Die Autorin geht der Frage nach, warum in unserer Gesellschaft heute so wenige Kinder geboren werden. Dabei betrachtet sie das Problem vor allem aus weiblicher Sicht. Ferner geht sie von der irrigen Annahme aus, dass Menschen gerne Kinder hätten, wenn die Verhältnisse nur ausreichend günstig wären. Entsprechend formuliert sie (die üblichen) Vorschläge, die sich um eine Verbesserung der Vereinbarkeit von Familie und Beruf bzw. eine stärkere männliche Beteiligung an der Familienarbeit ranken.

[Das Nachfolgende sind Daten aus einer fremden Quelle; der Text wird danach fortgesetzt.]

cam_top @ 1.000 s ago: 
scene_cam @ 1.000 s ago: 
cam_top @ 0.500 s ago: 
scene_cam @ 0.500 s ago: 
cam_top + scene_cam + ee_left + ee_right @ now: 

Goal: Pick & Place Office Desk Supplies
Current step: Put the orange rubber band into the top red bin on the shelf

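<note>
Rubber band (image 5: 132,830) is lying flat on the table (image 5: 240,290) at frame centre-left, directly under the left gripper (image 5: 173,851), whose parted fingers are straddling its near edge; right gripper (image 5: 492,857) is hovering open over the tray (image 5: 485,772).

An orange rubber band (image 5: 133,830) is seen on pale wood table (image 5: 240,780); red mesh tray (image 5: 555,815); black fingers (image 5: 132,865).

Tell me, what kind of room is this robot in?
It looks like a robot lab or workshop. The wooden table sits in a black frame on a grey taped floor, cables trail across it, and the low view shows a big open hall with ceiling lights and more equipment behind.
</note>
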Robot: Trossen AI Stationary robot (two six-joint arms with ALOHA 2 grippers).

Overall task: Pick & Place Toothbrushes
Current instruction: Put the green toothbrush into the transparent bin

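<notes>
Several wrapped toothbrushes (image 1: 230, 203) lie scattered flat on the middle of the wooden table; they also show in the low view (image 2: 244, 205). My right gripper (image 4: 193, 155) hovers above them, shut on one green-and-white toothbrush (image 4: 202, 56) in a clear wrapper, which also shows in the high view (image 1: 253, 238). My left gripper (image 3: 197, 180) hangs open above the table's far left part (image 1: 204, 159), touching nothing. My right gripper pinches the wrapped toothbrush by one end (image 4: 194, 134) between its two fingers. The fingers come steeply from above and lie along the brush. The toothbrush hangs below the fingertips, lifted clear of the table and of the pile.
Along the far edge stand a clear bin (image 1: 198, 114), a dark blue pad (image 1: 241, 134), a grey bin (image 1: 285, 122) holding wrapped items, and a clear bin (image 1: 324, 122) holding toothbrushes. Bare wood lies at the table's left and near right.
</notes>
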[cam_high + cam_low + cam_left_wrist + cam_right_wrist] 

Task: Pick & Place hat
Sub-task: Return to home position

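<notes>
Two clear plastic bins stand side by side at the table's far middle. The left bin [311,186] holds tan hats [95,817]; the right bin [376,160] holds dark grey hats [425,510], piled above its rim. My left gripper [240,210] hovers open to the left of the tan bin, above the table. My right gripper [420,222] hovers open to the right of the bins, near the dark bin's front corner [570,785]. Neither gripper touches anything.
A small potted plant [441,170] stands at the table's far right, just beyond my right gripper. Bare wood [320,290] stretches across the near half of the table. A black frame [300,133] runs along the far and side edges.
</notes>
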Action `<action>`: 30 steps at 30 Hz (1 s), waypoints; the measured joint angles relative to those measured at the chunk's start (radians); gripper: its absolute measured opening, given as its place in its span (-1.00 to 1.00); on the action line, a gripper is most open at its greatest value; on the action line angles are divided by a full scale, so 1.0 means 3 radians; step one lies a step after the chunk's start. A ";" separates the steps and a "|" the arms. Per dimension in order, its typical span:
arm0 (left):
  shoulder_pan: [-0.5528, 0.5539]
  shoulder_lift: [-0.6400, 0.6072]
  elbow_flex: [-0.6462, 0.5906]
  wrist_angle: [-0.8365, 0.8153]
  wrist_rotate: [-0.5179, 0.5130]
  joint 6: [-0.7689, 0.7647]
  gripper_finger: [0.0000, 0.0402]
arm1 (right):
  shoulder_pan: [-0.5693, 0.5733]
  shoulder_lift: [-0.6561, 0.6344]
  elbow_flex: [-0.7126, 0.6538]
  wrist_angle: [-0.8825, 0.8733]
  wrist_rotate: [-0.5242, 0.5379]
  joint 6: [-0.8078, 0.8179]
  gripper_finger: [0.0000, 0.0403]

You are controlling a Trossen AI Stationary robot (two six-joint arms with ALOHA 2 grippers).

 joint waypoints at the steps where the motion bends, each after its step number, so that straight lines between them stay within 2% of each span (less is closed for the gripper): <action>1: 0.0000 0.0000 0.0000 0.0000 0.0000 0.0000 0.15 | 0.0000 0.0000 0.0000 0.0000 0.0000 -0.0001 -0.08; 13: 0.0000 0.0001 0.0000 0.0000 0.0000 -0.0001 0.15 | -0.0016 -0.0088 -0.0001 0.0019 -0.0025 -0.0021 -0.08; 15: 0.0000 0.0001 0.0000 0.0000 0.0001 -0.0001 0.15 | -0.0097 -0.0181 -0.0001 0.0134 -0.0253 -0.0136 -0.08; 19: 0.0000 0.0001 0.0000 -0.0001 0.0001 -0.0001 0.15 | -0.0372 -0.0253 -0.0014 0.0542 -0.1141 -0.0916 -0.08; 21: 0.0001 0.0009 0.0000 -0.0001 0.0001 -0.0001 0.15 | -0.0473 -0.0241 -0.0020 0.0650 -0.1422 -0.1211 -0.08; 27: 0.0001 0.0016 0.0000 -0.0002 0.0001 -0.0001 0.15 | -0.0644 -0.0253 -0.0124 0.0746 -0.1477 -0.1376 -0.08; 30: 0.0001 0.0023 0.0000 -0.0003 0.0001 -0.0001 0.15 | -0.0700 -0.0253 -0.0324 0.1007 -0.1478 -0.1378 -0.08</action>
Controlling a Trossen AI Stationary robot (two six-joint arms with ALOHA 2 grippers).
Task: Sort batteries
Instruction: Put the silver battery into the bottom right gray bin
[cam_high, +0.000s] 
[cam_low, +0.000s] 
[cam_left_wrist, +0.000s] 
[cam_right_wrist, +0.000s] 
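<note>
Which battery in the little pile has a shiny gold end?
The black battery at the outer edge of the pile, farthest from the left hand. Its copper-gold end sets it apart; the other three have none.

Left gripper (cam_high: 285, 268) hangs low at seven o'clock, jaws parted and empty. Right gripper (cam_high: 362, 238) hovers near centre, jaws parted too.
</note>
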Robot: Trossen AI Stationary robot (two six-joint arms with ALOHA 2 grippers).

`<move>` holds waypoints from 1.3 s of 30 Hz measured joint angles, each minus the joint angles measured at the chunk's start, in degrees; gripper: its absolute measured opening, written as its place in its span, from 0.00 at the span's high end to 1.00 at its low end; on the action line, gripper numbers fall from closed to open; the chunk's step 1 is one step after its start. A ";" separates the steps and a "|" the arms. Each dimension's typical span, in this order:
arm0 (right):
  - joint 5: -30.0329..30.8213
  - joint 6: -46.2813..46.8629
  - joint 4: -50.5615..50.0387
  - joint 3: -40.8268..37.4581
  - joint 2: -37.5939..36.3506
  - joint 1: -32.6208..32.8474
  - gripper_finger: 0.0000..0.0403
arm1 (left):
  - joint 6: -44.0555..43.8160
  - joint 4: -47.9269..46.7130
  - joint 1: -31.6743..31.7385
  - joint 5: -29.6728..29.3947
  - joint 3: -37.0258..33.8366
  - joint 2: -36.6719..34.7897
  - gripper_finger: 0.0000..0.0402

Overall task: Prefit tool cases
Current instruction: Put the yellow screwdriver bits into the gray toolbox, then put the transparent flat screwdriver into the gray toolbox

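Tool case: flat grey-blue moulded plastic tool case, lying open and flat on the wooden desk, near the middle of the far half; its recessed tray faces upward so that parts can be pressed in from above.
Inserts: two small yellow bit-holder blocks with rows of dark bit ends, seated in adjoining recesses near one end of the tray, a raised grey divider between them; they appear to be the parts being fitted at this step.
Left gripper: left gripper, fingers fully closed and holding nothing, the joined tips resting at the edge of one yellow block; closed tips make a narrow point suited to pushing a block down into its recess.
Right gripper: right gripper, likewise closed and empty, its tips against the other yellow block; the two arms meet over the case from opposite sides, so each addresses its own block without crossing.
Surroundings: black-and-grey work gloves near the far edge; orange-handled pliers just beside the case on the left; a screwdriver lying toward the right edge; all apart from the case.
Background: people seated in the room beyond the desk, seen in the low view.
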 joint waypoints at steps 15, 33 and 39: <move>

Leider verkennt sie dabei die besondere Situation von Sozialstaaten. Auch in Honigbienensozialstaaten gibt es eine strikte Arbeitsteilung zwischen primär produktiven (Arbeiterinnen) und reproduktiven (Königinnen) Tätigkeiten, in diesem Fall sogar unter den Weibchen. Es handelt sich dabei um keine Marotte der Natur, sondern um eine biologische Notwendigkeit, der ganz ähnlich auch menschliche Sozialstaaten unterliegen. Um es kurz zu machen: Wenn sich alle Arbeiterinnen sowohl an der gemeinsamen Nahrungsbeschaffung beteiligen würden als auch individuell beliebig viele Eier legen dürften, dann würden diejenigen Arbeiterinnen die meisten Nachkommen haben, die die wenigste Zeit für soziale Aufgaben verrichten. In der Folge würde sich der Insektensozialstaat auflösen, weil sich immer weniger Exemplare an den sozialen Aufgaben beteiligten. Unter genau dem gleichen Problem leidet auch unser Sozialstaat. Bedauerlicherweise tun Sozialwissenschaftler Argumente, deren Wurzeln in der Biologie liegen, oftmals vorschnell als Biologismus ab, was ein Fehler ist.
Einmal mehr ignoriert Beck-Gernsheim das Problem Mehrkindfamilie, die es aufgrund des in modernen Gesellschaften zu erwartenden hohen Anteils an Kinderlosen und Einkindfamilien, weiterhin in nennenswerten Anteilen geben muss. In solchen Familien fällt für gewöhnlich so viel Familienarbeit an, dass die Eltern (meist primär die Mutter) ihr berufliches Engagement reduzieren müssen. Der Familie entstehen dann mit jedem Kind zusätzliche Kosten, während gleichzeitig ihre Einnahmen sinken. Andere Autoren haben deshalb längst plausibel darauf hingewiesen, dass es sich bei der klassischen Ernährerfamilie (egal ob nun der Vater, die Mutter oder beide Elternteile die Ernährer sind) um ein patriarchalisches Konstrukt handelt, welches in der aktuell gelebten Ausschließlichkeit unter der Gleichberechtigung der Geschlechter nicht länger bestehen bleiben kann.
Nach der Lektüre blieb bei mir das schale Gefühl zurück, dass es der Autorin überhaupt nicht um Lösungsvorschläge für ein drängendes Problem ging, sondern um die Vertretung eines geschlechtspolitischen Standpunktes.